Quelle: dpa (Archivbild)

Kiel. Der zuständige Vizebürgermeister der Gemeinde Aabenraa, Jørgen Witte, sagte am Montag: „Wir wollen das verhindern.“

Die Bandidos aus Neumünster sind im vergangenen Jahr vom Kieler Innenministerium verboten worden, nun scheinen sie kurz hinter der dänischen Grenze ein neues Domizil gefunden zu haben.

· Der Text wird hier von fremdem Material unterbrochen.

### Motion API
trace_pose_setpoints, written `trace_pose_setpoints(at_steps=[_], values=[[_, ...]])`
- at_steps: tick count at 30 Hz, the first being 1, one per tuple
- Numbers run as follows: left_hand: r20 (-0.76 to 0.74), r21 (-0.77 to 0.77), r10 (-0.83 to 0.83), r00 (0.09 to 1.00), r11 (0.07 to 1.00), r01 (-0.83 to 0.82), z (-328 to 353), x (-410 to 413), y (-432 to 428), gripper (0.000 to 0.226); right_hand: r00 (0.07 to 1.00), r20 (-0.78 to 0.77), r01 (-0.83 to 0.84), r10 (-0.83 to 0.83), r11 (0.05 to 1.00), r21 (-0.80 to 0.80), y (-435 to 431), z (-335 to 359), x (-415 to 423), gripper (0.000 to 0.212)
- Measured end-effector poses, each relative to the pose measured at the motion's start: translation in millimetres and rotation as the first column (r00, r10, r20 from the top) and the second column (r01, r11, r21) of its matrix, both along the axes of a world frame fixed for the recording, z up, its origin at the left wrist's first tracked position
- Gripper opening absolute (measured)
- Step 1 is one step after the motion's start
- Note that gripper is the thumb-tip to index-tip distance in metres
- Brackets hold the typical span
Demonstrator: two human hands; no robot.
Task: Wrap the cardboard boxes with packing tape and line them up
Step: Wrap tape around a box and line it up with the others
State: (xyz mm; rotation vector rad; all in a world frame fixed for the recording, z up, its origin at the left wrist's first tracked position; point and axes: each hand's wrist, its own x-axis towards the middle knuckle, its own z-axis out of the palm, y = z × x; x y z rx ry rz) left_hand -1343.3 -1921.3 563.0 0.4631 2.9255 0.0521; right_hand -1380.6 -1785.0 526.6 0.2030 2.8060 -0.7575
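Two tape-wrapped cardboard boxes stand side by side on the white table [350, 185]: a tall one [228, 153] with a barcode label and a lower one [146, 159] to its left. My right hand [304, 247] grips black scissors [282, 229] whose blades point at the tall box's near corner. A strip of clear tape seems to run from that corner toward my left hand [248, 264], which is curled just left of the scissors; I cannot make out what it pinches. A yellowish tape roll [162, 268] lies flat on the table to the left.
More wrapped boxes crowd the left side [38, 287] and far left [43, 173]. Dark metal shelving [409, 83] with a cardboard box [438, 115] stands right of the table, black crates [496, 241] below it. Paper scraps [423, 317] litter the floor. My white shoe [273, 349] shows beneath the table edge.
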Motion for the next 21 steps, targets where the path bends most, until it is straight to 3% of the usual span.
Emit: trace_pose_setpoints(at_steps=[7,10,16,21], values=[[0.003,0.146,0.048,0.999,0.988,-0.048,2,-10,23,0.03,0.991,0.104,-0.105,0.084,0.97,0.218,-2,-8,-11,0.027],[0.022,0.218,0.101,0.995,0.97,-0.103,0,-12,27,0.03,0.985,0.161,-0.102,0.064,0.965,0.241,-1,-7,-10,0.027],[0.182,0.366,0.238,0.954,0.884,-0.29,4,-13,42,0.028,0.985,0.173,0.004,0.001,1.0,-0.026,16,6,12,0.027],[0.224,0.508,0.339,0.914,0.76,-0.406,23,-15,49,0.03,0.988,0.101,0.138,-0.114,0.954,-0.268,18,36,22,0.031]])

Auf ihrer Internetseite begrüßten die deutschen Bandidos den neuen Ortsverband bereits: „Welcome new chapter Padborg, Denmark“.

In Padborg (Pattburg) seien Mitglieder des Rockerklubs gesehen worden, bestätigte das Landeskriminalamt Schleswig-Holstein. Ob es sich aber um ein neues Hauptquartier handele, dazu könne er nichts sagen, teilte der Sprecher mit. Zum angeblichen Kauf eines Hauses in Padborg sagte Vizebürgermeister Witte: „Uns gefällt das überhaupt nicht, und wir verfügen über ein sehr effektives Mittel dagegen.“

In Dänemark sind die Bandidos nicht verboten. Witte setzt im Kampf gegen die unerwünschte Gruppe aus Deutschland jedoch auf den sogenannten Lokalplan der Gemeinde: „Der lässt im betroffenen Gebiet nur Wohnen und Erwerbstätigkeit zu, nicht aber das Recht auf Versammlungen.“

Im vergangenen Jahr hatte Schleswig-Holsteins Innenminister Klaus Schlie (CDU) das Verbot der Flensburger Hells Angels und der mit ihnen verfeindeten Bandidos in Neumünster damit begründet, dass es sich nicht um zwei harmlose Motorradklubs handele, sondern beide Vereine gegen Strafgesetze verstießen und sich gegen die verfassungsmäßige Ordnung wendeten.